Chancellor of the International Medical University
- In office 2013–2018
- Succeeded by: Gan Ee Kiang

President of the College of Physicians of Malaysia
- In office 1986–1988

Personal details
- Born: Amir bin Abbas
- Citizenship: Malaysian
- Occupation: Medical doctor

= Amir Abbas =

Malaysian physician

Amir bin Abbas is a Malaysian medical doctor and the current Chancellor of the International Medical University. He was Pro-Chancellor from 2011 to 2013 and later became Chancellor from 2013 to 2018.
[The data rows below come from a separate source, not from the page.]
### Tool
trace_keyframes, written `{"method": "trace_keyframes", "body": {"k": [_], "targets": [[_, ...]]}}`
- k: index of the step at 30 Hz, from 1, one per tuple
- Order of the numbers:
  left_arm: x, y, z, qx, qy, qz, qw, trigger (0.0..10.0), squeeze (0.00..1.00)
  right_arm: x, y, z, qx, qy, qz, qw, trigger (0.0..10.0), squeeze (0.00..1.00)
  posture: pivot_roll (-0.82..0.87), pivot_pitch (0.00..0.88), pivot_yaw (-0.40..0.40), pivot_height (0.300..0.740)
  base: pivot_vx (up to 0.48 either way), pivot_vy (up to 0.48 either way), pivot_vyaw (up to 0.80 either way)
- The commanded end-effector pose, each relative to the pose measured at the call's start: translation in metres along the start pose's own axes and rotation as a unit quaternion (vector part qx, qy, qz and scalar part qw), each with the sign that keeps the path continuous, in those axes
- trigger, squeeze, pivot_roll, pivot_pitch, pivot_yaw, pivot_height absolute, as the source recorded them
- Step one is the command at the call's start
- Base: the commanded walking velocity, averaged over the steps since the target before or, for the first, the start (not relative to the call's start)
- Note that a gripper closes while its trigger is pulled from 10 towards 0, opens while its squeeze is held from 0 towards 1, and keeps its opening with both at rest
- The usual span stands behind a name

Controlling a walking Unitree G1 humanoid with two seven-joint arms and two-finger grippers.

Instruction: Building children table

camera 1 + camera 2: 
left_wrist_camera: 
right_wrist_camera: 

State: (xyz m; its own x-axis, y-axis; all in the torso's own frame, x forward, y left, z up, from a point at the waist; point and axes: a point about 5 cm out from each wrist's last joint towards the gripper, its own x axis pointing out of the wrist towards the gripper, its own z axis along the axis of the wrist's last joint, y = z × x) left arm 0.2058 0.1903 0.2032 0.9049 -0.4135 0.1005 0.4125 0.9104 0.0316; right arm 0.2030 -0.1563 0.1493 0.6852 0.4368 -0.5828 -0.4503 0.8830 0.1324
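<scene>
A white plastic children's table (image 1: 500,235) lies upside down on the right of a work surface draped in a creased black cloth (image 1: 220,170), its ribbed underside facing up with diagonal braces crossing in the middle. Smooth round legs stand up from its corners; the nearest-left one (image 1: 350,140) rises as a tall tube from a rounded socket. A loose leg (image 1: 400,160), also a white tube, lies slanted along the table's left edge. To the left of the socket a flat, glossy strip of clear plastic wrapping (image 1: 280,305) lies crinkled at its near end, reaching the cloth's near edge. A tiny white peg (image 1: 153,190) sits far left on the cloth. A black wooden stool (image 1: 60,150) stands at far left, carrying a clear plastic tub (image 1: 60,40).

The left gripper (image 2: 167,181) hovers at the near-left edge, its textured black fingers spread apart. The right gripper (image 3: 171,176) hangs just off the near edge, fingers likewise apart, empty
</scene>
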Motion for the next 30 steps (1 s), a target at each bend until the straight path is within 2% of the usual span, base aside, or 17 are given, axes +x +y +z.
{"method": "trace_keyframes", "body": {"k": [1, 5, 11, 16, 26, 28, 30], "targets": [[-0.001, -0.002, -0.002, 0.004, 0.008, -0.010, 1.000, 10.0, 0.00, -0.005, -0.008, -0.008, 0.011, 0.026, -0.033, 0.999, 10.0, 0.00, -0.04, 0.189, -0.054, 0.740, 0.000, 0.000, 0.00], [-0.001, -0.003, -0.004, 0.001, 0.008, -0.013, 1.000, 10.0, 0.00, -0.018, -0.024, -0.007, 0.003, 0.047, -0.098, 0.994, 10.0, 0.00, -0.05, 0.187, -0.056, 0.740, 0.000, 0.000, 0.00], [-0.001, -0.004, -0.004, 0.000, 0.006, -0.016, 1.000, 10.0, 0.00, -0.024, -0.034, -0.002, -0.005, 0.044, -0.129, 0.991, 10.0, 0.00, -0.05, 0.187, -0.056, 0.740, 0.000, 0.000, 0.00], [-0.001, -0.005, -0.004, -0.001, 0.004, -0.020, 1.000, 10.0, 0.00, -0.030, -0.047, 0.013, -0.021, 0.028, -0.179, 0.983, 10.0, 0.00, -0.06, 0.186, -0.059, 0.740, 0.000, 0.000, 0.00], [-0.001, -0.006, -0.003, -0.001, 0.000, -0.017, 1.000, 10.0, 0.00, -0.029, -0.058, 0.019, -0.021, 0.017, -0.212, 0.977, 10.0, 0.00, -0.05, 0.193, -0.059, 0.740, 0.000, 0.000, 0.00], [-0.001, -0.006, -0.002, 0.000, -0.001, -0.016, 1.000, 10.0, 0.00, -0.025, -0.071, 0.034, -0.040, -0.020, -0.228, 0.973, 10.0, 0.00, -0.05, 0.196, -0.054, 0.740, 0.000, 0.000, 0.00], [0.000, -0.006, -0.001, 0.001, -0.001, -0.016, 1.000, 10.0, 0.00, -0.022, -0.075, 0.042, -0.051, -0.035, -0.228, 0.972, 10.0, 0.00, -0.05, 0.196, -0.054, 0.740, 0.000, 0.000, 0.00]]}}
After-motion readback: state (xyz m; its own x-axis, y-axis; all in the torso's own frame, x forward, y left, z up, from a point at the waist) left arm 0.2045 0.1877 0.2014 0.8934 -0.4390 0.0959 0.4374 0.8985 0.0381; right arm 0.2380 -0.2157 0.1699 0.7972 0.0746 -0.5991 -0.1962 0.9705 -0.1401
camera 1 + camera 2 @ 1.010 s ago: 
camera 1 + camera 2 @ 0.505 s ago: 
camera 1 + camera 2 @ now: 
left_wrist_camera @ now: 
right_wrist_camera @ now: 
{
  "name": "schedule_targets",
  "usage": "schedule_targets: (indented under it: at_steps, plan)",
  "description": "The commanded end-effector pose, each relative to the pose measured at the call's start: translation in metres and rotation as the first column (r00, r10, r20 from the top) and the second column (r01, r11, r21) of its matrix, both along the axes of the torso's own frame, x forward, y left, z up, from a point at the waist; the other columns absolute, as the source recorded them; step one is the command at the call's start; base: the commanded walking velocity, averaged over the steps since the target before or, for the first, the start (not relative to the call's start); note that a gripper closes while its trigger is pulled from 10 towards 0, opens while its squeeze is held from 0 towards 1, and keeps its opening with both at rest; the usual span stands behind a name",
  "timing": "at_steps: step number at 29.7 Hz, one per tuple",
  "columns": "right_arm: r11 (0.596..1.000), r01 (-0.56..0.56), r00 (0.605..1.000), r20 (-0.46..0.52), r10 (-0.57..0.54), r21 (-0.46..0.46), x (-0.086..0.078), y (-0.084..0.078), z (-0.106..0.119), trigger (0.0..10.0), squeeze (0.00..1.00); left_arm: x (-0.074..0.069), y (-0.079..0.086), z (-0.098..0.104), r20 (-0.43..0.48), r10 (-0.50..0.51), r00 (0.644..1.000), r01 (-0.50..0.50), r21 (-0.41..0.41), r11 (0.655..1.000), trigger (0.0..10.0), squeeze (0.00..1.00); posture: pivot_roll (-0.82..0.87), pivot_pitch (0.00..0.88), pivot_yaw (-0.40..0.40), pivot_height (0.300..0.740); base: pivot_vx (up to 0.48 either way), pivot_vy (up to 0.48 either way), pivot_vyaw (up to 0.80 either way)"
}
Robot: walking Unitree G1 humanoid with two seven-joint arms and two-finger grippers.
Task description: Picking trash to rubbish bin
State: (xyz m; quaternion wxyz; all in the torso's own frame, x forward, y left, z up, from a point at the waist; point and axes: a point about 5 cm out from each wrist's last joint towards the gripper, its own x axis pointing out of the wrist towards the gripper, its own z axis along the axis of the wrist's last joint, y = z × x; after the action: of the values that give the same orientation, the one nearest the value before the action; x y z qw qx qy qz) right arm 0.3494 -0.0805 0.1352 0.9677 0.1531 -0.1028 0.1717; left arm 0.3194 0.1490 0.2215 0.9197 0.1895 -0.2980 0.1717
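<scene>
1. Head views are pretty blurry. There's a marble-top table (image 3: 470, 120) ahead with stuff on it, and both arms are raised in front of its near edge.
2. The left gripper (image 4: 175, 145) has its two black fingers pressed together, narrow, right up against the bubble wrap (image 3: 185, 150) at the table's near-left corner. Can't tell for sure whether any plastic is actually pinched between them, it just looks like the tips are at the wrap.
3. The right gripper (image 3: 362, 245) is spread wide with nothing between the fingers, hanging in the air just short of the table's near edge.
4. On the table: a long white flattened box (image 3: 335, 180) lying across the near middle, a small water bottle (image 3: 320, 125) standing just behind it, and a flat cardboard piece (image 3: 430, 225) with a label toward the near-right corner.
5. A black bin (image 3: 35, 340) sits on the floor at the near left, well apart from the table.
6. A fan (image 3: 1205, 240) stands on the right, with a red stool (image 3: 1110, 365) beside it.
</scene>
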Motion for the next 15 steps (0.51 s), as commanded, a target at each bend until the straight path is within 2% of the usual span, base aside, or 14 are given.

He obtained his medical degree (MBBS) from the University of Malaya, Singapore in 1961. He received the MRCP in 1969 and became a Fellow of the Royal College of Physicians in 1983. He was head of the Health Research Department at the Institute of Medical Research (1969-1972) and Dean of the Faculty of Medicine at the National University of Malaysia (1972–1975), a member of the University Council 1987–1998 and a member of the council of the University of Malaya 1981–1987. He was also a board member at the UM University Hospital. He is managing director of Meditek Equipment Sdn. Bhd.

He has also served as Chairman of the Malaysian Medical Association of Selangor (1982–1985) and President of the College of Physicians of Malaysia (1986–1988). He was a member of the National Council for Scientific Research and Development (1981–1987).